In questo contesto, il transfemminismo offre una possibilità di liberazione collettiva, un’opportunità per tutti gli esseri umani, non solo per le donne, di costruire una soggettività che non sia più costretta a seguire i canoni imposti da un sistema patriarcale che soffoca ogni forma di libertà.
La lotta transfemminista, nel suo appello all’autodeterminazione, apre spazi per trasformare radicalmente le relazioni di potere che, fino ad oggi, hanno fatto delle differenze sessuali una gerarchia rigidamente stabilita.
La vera sfida è quella di smantellare il modello eteronormativo patriarcale, che non solo opprime le donne ma incastra persino il "maschio bianco eterosessuale" nella figura stereotipata del soggetto dominatore.
Per fare ciò, è urgente un cambiamento radicale nell'educazione, che metta al centro il disvelamento dei meccanismi di potere che si nascondono dietro il paradigma di genere tradizionale. Un paradigma che, facendo passare per naturali quelle differenze che sono in realtà costruite socioculturalmente, perpetua disuguaglianze e discriminazioni.

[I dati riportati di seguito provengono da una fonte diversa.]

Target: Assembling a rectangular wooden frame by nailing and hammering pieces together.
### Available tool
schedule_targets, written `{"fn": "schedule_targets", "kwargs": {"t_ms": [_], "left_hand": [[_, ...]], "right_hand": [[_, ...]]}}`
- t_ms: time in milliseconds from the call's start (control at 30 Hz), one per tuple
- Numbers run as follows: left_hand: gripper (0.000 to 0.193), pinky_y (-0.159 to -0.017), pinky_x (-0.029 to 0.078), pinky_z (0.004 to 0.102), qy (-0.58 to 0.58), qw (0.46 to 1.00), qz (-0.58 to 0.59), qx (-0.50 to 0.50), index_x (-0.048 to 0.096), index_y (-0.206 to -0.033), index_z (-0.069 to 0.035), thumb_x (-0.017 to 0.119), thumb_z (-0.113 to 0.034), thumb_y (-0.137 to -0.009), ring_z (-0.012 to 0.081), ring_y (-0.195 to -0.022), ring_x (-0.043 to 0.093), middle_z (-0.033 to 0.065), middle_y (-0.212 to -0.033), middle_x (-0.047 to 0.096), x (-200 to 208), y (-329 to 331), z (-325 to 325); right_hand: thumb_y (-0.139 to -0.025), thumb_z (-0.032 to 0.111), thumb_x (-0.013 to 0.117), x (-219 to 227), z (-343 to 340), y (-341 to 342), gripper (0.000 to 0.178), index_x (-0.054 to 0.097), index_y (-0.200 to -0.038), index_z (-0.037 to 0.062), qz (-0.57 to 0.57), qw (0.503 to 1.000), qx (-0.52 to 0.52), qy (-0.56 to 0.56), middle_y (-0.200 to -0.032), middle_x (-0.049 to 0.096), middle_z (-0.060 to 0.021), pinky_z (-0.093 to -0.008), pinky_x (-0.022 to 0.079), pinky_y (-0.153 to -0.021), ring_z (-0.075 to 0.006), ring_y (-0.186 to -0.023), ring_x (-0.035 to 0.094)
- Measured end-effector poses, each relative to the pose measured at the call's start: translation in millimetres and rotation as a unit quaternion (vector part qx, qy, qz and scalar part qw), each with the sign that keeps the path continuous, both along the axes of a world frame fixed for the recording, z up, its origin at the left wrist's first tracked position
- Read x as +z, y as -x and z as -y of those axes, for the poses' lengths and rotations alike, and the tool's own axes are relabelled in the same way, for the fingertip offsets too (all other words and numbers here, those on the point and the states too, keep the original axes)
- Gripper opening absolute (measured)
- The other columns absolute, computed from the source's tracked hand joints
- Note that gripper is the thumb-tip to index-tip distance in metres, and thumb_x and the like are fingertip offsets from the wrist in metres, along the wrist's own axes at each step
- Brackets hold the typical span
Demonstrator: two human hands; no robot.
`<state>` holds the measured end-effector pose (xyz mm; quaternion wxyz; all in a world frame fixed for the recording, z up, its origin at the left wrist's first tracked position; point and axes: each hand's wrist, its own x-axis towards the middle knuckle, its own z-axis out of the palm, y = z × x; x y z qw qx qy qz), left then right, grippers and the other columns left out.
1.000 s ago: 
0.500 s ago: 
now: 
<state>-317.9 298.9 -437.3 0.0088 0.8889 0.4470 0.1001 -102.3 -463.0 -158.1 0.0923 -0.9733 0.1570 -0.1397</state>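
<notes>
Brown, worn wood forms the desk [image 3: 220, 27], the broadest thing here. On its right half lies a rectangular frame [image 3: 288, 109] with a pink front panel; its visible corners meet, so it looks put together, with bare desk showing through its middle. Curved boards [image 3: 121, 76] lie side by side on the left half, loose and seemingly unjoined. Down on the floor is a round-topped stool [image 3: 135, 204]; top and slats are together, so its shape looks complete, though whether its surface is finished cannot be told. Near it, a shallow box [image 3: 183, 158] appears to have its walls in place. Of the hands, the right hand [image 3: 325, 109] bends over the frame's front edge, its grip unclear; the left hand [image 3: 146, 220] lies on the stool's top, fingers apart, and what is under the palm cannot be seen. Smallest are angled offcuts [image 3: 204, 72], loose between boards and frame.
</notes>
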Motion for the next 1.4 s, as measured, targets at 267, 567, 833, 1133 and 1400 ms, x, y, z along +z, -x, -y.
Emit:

L’adozione di nuovi approcci, come le grammatiche delle differenze, l’intersezionalità e il transfemminismo, sono fondamentali per avviare una vera rivoluzione culturale, che non riguardi solo le giovani generazioni, ma l’intera società.
Solo attraverso un’educazione critica, che insegni a mettere in discussione i pregiudizi e le strutture di potere esistenti, sarà possibile trasformare le relazioni interpersonali e consentire la creazione di vite libere dalla violenza. Una società che si fonda sull’autodeterminazione e sull’uguaglianza non è un’utopia, ma una possibilità concreta che possiamo costruire solo abbattendo i muri di un patriarcato ormai obsoleto, che ha fatto del binarismo di genere il suo strumento di controllo. Solo così, finalmente, potremo vivere in un mondo dove ciascuna e ciascuno possa esistere e crescere senza sentirsi stretto in una gabbia.